A limitation of measuring cardiac time intervals by pulsed wave Doppler echocardiography is nonstimultaneity because different cardiac cycles are usually needed to measure various intervals which in turn are used together. One solution is to have the capability of obtaining multiple pulsed wave Doppler recordings simultaneously. Another creative means to measure cardiac intervals from a single cardiac cycle is to use tisuue Doppler anatomic colour M-Mode from the anterior mitral leaflets. From this technique, isovolumic contraction time, isovolumic relaxation time, and LV ejection time can be measured reliably from a single cardiac cycle.

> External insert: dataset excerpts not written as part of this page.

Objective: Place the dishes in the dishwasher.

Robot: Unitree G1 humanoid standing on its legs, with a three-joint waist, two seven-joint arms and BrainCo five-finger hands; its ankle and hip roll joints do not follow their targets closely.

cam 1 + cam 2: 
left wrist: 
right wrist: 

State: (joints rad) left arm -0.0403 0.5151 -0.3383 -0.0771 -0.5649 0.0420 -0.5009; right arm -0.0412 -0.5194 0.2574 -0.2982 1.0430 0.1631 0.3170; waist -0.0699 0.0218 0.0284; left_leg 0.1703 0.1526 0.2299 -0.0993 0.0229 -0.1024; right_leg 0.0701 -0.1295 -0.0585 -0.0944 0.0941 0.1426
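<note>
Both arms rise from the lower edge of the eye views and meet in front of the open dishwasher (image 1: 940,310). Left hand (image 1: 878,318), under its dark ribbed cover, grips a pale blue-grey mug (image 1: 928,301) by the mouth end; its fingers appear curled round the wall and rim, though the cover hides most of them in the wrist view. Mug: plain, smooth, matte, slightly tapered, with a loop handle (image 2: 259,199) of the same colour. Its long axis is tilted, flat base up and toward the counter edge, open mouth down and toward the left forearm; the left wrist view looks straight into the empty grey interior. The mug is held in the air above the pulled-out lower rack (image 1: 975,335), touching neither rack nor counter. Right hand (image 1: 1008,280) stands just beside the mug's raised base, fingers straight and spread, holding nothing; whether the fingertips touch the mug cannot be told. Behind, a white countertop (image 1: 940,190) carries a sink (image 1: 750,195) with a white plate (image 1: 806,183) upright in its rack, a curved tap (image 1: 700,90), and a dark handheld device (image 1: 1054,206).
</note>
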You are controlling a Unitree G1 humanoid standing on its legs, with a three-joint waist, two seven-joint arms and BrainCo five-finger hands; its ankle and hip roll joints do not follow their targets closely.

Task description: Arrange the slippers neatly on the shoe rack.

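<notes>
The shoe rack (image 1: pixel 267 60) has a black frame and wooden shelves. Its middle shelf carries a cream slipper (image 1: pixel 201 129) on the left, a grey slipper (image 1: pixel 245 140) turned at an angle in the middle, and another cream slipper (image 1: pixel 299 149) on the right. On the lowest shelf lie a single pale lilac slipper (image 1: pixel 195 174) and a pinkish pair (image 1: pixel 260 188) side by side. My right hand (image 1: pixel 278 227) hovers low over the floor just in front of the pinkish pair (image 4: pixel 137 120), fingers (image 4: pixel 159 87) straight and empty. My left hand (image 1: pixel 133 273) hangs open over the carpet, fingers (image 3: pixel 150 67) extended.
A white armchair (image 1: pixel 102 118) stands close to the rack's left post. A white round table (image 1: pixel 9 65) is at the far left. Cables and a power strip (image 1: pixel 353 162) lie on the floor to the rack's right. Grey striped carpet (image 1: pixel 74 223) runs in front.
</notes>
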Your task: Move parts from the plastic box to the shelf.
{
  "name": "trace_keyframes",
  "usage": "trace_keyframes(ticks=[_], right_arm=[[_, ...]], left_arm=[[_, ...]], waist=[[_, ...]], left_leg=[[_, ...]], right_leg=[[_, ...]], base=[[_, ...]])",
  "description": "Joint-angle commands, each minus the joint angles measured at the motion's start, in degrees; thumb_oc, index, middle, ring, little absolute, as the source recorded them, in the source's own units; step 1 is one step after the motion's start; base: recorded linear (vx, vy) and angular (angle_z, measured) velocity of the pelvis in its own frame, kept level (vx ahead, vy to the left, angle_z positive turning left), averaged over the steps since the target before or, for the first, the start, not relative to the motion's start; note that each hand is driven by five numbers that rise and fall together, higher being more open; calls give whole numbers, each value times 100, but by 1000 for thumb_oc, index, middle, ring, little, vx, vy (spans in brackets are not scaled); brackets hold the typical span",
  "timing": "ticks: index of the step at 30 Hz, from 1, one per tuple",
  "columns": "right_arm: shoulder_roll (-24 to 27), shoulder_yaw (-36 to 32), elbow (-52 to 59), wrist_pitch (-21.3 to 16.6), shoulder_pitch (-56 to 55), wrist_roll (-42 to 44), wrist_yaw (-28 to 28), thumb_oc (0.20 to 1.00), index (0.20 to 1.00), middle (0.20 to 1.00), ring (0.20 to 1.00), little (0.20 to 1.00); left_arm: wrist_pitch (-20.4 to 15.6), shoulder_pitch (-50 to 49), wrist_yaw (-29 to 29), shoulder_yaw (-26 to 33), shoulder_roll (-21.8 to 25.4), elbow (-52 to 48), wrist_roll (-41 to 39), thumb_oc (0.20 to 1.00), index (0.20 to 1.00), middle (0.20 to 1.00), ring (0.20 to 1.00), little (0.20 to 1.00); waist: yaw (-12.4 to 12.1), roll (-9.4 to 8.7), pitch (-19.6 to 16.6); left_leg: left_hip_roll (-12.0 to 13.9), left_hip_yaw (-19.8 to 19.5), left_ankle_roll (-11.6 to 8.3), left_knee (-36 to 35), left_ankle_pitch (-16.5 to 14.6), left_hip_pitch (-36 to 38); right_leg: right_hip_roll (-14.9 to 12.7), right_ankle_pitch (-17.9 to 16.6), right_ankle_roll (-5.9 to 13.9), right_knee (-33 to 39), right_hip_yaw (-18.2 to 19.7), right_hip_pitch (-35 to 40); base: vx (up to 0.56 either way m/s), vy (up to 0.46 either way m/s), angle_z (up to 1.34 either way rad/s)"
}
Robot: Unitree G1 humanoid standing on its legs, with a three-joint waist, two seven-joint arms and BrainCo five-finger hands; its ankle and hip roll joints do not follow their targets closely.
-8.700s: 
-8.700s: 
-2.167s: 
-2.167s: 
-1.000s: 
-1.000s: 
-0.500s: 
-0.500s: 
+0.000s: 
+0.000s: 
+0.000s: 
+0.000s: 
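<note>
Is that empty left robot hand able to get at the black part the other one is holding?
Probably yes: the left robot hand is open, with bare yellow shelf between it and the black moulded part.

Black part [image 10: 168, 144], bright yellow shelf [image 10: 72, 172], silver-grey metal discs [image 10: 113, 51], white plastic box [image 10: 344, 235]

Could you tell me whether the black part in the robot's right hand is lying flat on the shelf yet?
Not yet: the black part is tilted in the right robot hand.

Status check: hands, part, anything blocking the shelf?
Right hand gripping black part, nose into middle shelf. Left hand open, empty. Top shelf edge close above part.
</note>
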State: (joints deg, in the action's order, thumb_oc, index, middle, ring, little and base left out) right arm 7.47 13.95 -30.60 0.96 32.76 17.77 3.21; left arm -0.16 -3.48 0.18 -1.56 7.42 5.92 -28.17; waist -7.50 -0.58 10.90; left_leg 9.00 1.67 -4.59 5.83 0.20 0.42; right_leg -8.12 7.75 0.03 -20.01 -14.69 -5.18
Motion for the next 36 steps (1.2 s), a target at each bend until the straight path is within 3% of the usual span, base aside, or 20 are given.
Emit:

Mechanical dyssynchrony is measured by time intervals between peak ejection systolic velocities or peak strain of multiple myocardial segments.

Evaluation Of Thick Walls

The ventricular walls become thick for several reasons including LV hypertrophy, hypertrophic cardiomyopathy, infiltrative cardiomyopathy, restrictive cardiomyopathy and the athletics heart. These entities can usually be differentiated on the basis of clinical and laboratory findings, but differentiating then can occasionally be difficult. The evaluation of myocardial relaxation with TDI is able to distinguish between a thick athletics normal heart and other disease conditions. Mitral annulus motion is well preserved in the athletic heart because myocardial relaxation is preserved, but it is reduced in all other conditions that have impaired myocardial relaxation.

Prognostication

Because E/Ea can estimate LV filling pressures and patients with increased filling pressure have higher rates of morbidity and mortality, it is expected that a high E/Ea predicts a poor outcome. E/Ea more than 15 was found to be associated with increased mortality of patients with acute myocardial infarction. By itself, Ea is also a good predictor for clinical outcome. In various clinical conditions, patients who have an Ea less than 5 cm/s are more likely to have much higher mortality than those with an Ea more 5 cm/s.